Corporate dentistry is rapidly growing throughout most of the country and it is expected to continue growing. However, the growth is typically not in start-up practices but instead through the acquisition of existing practice purchases. Therefore, one should be fully informed and decide whether corporate dentistry is right for them or not?
Transition contract mostly demands to work with the new entity; therefore, one should have a complete idea as to how they will be compensated for this clinical work. One might receive salary plus bonus, a percentage of collections or productions, W-2 salary or it may involve ongoing payments from their buyout.
There are some terms and conditions in the contract for retaining employment of the selling dentist for a certain number of years. This is beneficial for the buyer as his old patients will still come to him even after a brand change. But this situation can be perfect for the seller too, if the seller wants to shed some of the responsibilities of management but continue clinical work and preserve some income.
The transition in practice will also affect the length of employment. If one has decided to sell and walk away, this might not be appealing and it can affect one emotionally and physically. But, if one has a clear financial plan, then the employment term should align with their financial goals.

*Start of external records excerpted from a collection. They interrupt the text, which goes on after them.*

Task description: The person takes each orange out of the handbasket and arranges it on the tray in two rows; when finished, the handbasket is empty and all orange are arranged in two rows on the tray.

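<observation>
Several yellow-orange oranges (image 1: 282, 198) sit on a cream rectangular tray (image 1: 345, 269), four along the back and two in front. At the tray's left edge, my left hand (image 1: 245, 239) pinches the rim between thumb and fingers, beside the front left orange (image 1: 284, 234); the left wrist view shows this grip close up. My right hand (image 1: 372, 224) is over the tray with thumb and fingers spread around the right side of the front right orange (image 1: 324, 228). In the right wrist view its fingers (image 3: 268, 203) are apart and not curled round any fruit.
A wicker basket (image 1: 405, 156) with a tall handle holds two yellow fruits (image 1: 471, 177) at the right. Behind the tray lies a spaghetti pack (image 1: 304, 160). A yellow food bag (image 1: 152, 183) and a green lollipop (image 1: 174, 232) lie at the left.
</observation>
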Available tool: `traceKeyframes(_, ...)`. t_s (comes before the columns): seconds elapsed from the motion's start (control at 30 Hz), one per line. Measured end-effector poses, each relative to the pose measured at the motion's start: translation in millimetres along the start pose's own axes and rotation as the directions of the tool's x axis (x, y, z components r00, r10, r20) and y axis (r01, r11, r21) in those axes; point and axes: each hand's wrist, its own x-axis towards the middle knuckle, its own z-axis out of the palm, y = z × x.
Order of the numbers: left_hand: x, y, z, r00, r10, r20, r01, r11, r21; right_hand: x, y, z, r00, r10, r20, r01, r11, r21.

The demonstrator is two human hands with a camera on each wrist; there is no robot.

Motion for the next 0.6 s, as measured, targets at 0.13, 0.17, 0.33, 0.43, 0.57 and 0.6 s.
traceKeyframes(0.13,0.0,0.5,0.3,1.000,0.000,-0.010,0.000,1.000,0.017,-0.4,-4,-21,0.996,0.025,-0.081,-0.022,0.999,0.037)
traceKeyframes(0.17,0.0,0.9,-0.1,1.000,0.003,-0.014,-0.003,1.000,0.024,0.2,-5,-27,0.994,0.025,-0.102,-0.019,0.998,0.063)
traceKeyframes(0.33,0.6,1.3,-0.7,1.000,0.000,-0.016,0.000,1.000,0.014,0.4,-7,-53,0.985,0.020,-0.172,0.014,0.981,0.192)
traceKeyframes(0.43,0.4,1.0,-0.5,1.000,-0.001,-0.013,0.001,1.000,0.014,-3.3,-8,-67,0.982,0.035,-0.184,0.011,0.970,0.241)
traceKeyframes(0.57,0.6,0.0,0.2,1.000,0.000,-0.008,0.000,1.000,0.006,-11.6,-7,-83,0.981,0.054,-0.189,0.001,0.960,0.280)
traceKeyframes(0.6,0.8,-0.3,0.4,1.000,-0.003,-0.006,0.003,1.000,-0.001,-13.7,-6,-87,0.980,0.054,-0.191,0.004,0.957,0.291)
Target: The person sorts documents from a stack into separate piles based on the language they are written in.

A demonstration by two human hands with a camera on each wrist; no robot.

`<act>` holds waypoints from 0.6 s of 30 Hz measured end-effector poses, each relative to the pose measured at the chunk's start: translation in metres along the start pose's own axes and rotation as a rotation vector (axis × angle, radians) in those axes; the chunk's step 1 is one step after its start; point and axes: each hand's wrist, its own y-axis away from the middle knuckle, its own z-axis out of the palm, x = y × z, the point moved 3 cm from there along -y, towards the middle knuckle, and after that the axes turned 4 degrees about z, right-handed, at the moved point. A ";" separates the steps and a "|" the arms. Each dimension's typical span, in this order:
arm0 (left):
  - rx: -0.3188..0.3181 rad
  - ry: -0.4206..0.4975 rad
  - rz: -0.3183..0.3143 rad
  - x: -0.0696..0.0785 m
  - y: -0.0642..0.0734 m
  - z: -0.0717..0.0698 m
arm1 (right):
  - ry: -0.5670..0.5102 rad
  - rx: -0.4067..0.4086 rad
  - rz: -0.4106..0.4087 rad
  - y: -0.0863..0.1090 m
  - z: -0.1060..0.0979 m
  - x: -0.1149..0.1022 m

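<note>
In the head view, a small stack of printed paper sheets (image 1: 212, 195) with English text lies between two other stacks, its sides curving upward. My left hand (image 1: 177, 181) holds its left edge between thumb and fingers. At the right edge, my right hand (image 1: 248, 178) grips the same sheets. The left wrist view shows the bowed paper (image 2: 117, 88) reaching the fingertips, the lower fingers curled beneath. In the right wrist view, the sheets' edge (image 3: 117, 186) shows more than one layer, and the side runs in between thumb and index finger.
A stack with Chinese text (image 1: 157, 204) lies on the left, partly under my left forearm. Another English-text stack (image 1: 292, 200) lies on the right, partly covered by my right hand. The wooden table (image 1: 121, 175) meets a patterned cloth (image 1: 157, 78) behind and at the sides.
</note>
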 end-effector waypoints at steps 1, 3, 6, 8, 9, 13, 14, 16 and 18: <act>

The main reason why Dentists look for transition is because they want to extract the equity they have built up in their career. Corporate dentistry purchase agreements are not easy to relate to, they carry complicated payment terms, which might include delayed payment schedules, equity in the corporate entity and partial cash payments.
One should ask themselves whether they are ready to shift as an employee and continue the clinical work. They have to be ready emotionally as shifting from serving as the captain of your ship to an employee can be tedious and frustrating as it comes with lot of pressures.